Using SMS for two-factor authentication offers nothing but a false sense of security.
You must use two-factor authentication for all online accounts you have. It doesn’t matter how rich you are or how famous you are, because everyone has something of value hidden in their online account (although rich and celebrities have to do more to protect their identities). Companies like Google and Facebook give them everything for free because online data is so important.
Using two-factor authentication (2FA) is not an easy task. This is because there must be a barrier to prove that you are really the one who claims to be you. Unfortunately, many people find this barrier too high or too uncomfortable and skip 2FA altogether. I’m not going to stand in the soap box and explain how wrong it is. You know why you should use it and made a decision.
However, there is another problem to choose to secure your 2FA online account to do for people: many companies offer you using SMS to authenticate. This means that the first time you try to log in from a new phone or computer, you’ll receive a text message at the number registered by your company.

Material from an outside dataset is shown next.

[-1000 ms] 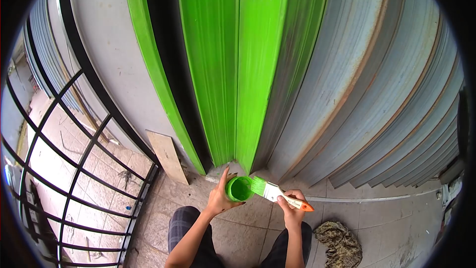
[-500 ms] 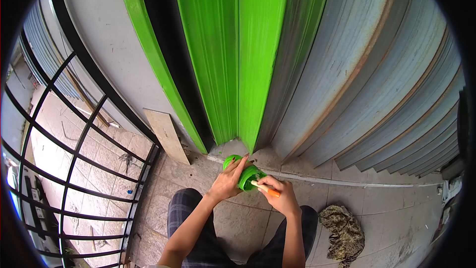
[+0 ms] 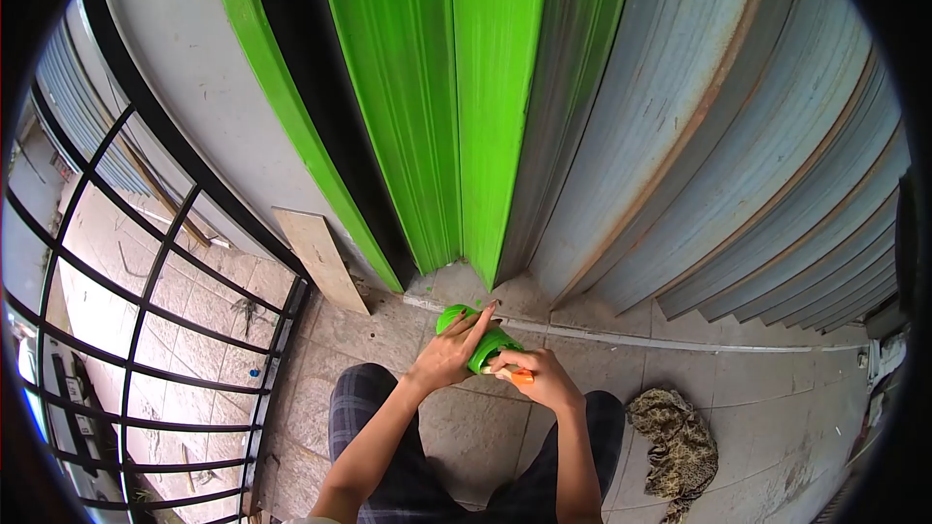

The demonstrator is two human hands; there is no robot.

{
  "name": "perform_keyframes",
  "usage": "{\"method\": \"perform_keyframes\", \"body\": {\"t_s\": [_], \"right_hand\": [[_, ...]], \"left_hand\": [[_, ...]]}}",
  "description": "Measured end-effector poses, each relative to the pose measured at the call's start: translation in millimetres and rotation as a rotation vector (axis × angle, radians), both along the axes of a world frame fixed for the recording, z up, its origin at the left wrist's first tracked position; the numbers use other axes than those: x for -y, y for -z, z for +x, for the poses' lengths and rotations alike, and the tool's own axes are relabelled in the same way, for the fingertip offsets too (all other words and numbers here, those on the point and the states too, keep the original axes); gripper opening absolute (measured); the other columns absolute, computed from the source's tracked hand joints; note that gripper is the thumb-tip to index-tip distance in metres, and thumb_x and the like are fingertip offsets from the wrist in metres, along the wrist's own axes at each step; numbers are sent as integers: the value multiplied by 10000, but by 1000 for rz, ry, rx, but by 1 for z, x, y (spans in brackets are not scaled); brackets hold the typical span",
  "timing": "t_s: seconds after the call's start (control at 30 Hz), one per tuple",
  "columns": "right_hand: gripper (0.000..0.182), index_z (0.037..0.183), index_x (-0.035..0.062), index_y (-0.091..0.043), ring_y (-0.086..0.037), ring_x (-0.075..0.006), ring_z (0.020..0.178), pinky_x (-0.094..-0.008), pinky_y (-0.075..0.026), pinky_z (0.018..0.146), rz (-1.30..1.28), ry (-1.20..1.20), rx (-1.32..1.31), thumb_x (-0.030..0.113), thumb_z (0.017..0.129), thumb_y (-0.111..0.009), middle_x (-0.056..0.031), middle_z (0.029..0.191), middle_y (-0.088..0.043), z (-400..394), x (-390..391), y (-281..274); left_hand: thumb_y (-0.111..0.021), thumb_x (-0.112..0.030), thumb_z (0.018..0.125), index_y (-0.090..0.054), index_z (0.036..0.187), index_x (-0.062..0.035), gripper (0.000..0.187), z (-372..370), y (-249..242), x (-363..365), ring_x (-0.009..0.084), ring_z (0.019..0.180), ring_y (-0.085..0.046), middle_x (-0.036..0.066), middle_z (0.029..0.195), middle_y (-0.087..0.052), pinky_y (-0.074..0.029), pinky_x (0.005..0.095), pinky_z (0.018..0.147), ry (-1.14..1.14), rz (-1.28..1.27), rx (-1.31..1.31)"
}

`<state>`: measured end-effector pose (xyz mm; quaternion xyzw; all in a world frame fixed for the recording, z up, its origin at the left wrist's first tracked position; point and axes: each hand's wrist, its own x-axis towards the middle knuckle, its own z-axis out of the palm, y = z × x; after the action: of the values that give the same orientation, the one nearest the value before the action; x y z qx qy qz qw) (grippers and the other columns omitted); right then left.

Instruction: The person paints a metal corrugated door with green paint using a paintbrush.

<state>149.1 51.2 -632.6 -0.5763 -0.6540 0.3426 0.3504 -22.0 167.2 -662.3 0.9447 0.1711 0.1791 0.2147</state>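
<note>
My left hand is wrapped round a small green paint-coated container, tilted with its mouth toward my right side. The index finger sticks out past it. A pale-handled paintbrush with an orange end is gripped in my right hand. Its other end is at the container's mouth; the bristles are hidden. Just beyond both hands stands a folding metal door panel painted bright green, its lower edge near the floor.
Unpainted grey folded panels continue to the right, with brown, rusty-looking edges. A black barred gate stands at left, near a leaning board. A crumpled patterned cloth lies on the tiled floor. A metal floor track runs below the panels.
My right hand has shifted slightly left and up against the container's mouth, and the brush has turned lower in the fingers. The left hand keeps its hold. The view has shifted slightly.
</note>
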Motion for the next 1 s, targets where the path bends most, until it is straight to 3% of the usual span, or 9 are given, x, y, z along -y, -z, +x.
{"method": "perform_keyframes", "body": {"t_s": [0.1,0.23,0.33,0.47,0.6,1.0], "right_hand": [[152,917,34,-628,-669,-187,726,-274,-517,657,145,125,-166,24,776,-685,-78,854,-688,2,1,1],[140,894,-24,-601,-635,-104,746,-247,-515,652,89,358,-370,48,813,-689,-68,830,-670,8,3,9],[160,910,-20,-576,-640,-134,748,-253,-533,660,63,448,-755,43,813,-686,-95,834,-653,9,1,21],[204,914,11,-543,-648,-173,799,-315,-586,682,-34,711,-1080,8,781,-698,-107,882,-625,4,-2,21],[209,909,22,-532,-651,-186,804,-317,-592,676,-20,716,-1048,2,777,-692,-107,910,-615,-9,-4,25],[223,918,68,-510,-666,-231,779,-345,-593,672,58,780,-1513,-23,783,-662,-87,897,-610,-6,0,19]], "left_hand": [[-734,-24,602,-85,1437,25,1059,0,-6,3,328,1182,-482,136,1260,-524,-366,445,1042,-22,-43,61],[-793,-97,587,-61,1437,21,1129,0,-2,0,325,1194,-472,115,1275,-518,-372,439,1039,-83,-52,77],[-811,-122,576,-41,1437,20,1164,1,-1,0,330,1194,-472,119,1283,-514,-381,435,1029,-124,-45,125],[-830,-145,555,-13,1436,23,1212,3,-7,1,339,1177,-483,125,1287,-512,-405,417,1001,-236,-133,145],[-846,-158,534,17,1433,26,1260,6,-3,7,346,1154,-495,133,1290,-508,-436,404,960,-275,-119,159],[-868,-188,531,127,1433,-45,1350,14,-7,9,366,1122,-532,139,1274,-527,-483,405,896,-394,-235,153]]}}
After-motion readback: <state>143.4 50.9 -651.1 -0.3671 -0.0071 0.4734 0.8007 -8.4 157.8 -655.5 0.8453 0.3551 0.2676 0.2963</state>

It sounds simple, but it’s worse or worse than not using 2FA at all due to the false sense of security that 2FA provides.
It’s not really easy to trick your carrier into “stealing” your phone number by giving you a new SIM card. Because it involves persuading others to do what they shouldn’t. But we all know that it happens. Even though SMS interception methods have been around for a long time, intercepting SMS is not easy. However, it is simple and inexpensive to pay your company to reroute SMS messages from one number to another.
Businesses need to deliver SMS messages, but they need some oversight.
There is a legitimate need to reroute SMS messages, such as text messages from a help desk using a business landline phone or virtual number to provide support. The problem is that there are no regulations requiring companies that provide such services to prove they actually own the number to which they are redirected. You just need to fill out the online form, send a few dollars and lie on the application form.
This is a big problem that needs to be addressed soon. Many of us will carry the same phone number with us throughout our lives. Your phone number is part of your identity. I don’t know how to get around this without introducing new laws created by people who don’t know how the technology works. Both options here are bad, so let’s have an expert figure it out.
It’s not difficult to see the tremendous threats to safety and security posed by this kind of attack. The FCC must use its authority to get the phone company to protect the network from hackers. Phi’s approach to industrial self-regulation has clearly failed. — Senator Ron Wyden
But what I can do is stop using the service that only provides SMS as a way for 2FA.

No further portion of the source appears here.